[Task details] Set down all of the lines below exactly as they are given.

[Dataset excerpt]

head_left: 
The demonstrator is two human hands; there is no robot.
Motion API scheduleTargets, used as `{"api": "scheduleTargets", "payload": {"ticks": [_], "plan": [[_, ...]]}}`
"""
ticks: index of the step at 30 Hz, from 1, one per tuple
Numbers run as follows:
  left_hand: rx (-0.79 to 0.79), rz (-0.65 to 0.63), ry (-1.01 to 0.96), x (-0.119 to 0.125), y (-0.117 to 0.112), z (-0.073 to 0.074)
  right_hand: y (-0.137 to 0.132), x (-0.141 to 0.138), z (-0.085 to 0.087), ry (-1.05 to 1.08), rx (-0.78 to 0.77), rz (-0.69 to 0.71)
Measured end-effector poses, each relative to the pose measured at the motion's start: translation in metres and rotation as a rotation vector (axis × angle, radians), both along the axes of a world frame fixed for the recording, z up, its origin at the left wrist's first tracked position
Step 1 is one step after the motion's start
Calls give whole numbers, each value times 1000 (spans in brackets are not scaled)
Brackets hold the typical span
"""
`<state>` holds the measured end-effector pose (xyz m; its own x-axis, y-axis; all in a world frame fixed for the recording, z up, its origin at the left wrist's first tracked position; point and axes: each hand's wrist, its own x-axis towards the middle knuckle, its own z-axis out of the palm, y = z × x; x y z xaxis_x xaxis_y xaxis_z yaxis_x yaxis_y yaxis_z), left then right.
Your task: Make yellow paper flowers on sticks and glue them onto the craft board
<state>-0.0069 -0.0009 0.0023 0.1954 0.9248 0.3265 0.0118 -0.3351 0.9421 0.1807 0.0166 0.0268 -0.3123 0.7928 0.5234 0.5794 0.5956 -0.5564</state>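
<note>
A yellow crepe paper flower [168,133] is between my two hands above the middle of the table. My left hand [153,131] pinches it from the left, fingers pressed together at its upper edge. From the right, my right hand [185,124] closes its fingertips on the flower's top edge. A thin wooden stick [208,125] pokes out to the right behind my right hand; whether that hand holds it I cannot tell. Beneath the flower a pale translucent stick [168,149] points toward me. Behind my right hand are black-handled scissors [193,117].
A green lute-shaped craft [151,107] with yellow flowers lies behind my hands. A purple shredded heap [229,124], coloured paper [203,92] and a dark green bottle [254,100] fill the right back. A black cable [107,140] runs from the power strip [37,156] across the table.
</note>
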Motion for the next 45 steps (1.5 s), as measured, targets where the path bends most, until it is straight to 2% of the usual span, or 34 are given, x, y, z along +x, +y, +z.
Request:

[Response]
head_left: 
The demonstrator is two human hands; there is no robot.
Motion API scheduleTargets, used as `{"api": "scheduleTargets", "payload": {"ticks": [_], "plan": [[_, ...]]}}`
"""
ticks: index of the step at 30 Hz, from 1, one per tuple
Numbers run as follows:
  left_hand: rx (-0.79 to 0.79), rz (-0.65 to 0.63), ry (-1.01 to 0.96), x (-0.119 to 0.125), y (-0.117 to 0.112), z (-0.073 to 0.074)
  right_hand: y (-0.137 to 0.132), x (-0.141 to 0.138), z (-0.085 to 0.087), ry (-1.05 to 1.08), rx (-0.78 to 0.77), rz (-0.69 to 0.71)
Measured end-effector poses, each relative to the pose measured at the motion's start: translation in metres and rotation as a rotation vector (axis × angle, radians), both along the axes of a world frame fixed for the recording, z up, its origin at the left wrist's first tracked position
Step 1 is one step after the motion's start
Calls give whole numbers, each value times 1000 (spans in brackets are not scaled)
Brackets hold the typical span
"""
`<state>` holds the measured end-effector pose (xyz m; its own x-axis, y-axis; all in a world frame fixed for the recording, z up, its origin at the left wrist's first tracked position; point and axes: each hand's wrist, its own x-axis towards the middle knuckle, its own z-axis out of the palm, y = z × x; x y z xaxis_x xaxis_y xaxis_z yaxis_x yaxis_y yaxis_z), left then right.
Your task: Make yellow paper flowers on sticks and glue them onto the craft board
<state>-0.0069 -0.0009 0.0023 0.1954 0.9248 0.3265 0.0118 -0.3351 0.9421 0.1807 0.0166 0.0268 -0.3123 0.7928 0.5234 0.5794 0.5956 -0.5564</state>
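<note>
A yellow crepe paper flower [168,133] is between my two hands above the middle of the table. My left hand [153,131] pinches it from the left, fingers pressed together at its upper edge. From the right, my right hand [185,124] closes its fingertips on the flower's top edge. A thin wooden stick [208,125] pokes out to the right behind my right hand; whether that hand holds it I cannot tell. Beneath the flower a pale translucent stick [168,149] points toward me. Behind my right hand are black-handled scissors [193,117].
A green lute-shaped craft [151,107] with yellow flowers lies behind my hands. A purple shredded heap [229,124], coloured paper [203,92] and a dark green bottle [254,100] fill the right back. A black cable [107,140] runs from the power strip [37,156] across the table.
</note>
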Motion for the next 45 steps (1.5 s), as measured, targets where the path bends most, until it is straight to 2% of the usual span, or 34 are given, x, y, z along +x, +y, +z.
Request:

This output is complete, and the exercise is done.